Rotavirus Surveillance
The Enteric Diseases Group is the Australian National Rotavirus Reference Centre and the WHO International Rotavirus Regional Reference Laboratory. This involves conducting the Australian and WHO International Rotavirus Surveillance Programs.
Australian Rotavirus Surveillance Program
The Australian National Rotavirus Reference Centre undertakes surveillance and characterisation of rotavirus strains causing severe diarrhoea in children and adults throughout Australia. This program undertakes molecular epidemiological studies on the rotavirus strains prevalent in Australia, which allows researchers to track seasonal changes in rotavirus strains causing severe disease. The NRRC have published surveillance data as annual reports in CDI since 1999. The introduction and implementation of national rotavirus vaccine programs across Australia and countries worldwide will increase the selective pressures on circulating wildtype strains, and may result in the emergence of new rotavirus strains. If this happens, these strains will likely impact vaccination programs. Understanding how vaccine introduction has impacted the circulating rotavirus population, by altering the prevalence of common genotypes, selection of antigenic variants and emergence of new or novel types causing disease is the focus of the Enteric Diseases Group. The genetic and biological mechanisms underlying vaccine escape will be studied, providing critical information about the circulating rotavirus population that will help maintain a successful, ongoing rotavirus vaccine program.
WHO Collaborating Centre for Child Health
MCRI contribute to the work of WHO in the development of guidelines for rotavirus diagnostics, typing and characterisation. We supply specialist training on rotavirus detection and characterisation and store and distribute standard diagnostic reference rotavirus strains and cell lines to WHO affiliated laboratories. The WHO Collaborating Centre also studies the molecular evolution of rotavirus strains causing disease.
WHO Rotavirus Regional Reference Laboratory for the Western Pacific Region.
The WHO Regional Reference Laboratory situated at MCRI supports Government and Reference Laboratories in the Western-Pacific region in the laboratory diagnosis of rotavirus infection. The Labortaory also provides quality control validation and confirmatory testing of selected stool samples and genotyped rotavirus strains referred by national laboratories and characterize untypable and unusual rotavirus strains. The Laboratory participates in the WHO annual proficiency testing and quality control program and the inter-regional quality control program. Support is provided to national network laboratories in addressing laboratory problems and participates in training of national laboratory staff.
Development of a low cost oral Rotavirus vaccine (RV3-BB)

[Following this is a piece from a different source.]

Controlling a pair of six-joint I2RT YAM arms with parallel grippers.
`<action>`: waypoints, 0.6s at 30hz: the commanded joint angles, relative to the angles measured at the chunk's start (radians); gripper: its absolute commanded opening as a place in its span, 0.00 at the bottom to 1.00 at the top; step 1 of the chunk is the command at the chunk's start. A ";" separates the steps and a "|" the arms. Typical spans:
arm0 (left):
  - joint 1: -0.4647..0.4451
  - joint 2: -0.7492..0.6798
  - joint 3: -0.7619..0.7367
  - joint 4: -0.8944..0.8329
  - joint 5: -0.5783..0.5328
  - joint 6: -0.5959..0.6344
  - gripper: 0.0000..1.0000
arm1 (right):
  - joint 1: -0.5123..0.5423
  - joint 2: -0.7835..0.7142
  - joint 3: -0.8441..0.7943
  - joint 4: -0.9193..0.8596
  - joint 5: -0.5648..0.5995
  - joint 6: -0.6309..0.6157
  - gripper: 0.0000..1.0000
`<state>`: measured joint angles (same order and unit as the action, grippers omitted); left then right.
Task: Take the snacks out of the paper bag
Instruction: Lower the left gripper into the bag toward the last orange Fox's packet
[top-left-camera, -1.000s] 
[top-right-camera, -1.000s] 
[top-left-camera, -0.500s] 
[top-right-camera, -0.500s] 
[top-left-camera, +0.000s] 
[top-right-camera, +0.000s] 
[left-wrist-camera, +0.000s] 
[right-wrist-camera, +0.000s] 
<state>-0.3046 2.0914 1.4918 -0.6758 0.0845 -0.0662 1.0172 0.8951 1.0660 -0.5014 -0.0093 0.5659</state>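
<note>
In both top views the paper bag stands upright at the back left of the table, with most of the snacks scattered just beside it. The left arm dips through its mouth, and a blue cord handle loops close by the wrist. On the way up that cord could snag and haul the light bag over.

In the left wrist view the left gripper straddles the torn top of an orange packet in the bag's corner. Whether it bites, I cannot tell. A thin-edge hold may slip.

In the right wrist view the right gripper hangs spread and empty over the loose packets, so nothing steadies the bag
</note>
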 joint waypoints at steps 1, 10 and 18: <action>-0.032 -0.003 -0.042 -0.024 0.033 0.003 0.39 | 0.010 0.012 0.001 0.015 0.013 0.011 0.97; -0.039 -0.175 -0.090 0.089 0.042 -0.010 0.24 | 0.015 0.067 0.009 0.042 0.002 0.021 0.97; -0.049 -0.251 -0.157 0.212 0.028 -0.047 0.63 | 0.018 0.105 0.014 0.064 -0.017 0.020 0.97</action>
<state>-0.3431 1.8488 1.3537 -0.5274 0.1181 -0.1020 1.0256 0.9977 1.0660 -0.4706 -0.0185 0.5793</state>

The Enteric Diseases team aims to develop a low cost oral rotavirus vaccine administered at birth.A novel human neonatal vaccine developed in Melbourne (RV3-BB) has been shown to be safe and immunogenic in Phase I and II studies in newborns and infants conducted in Australia, New Zealand and Indonesia. Currently a Phase II dose ranging immunogenicity study is being conducted in Malawi, Africa.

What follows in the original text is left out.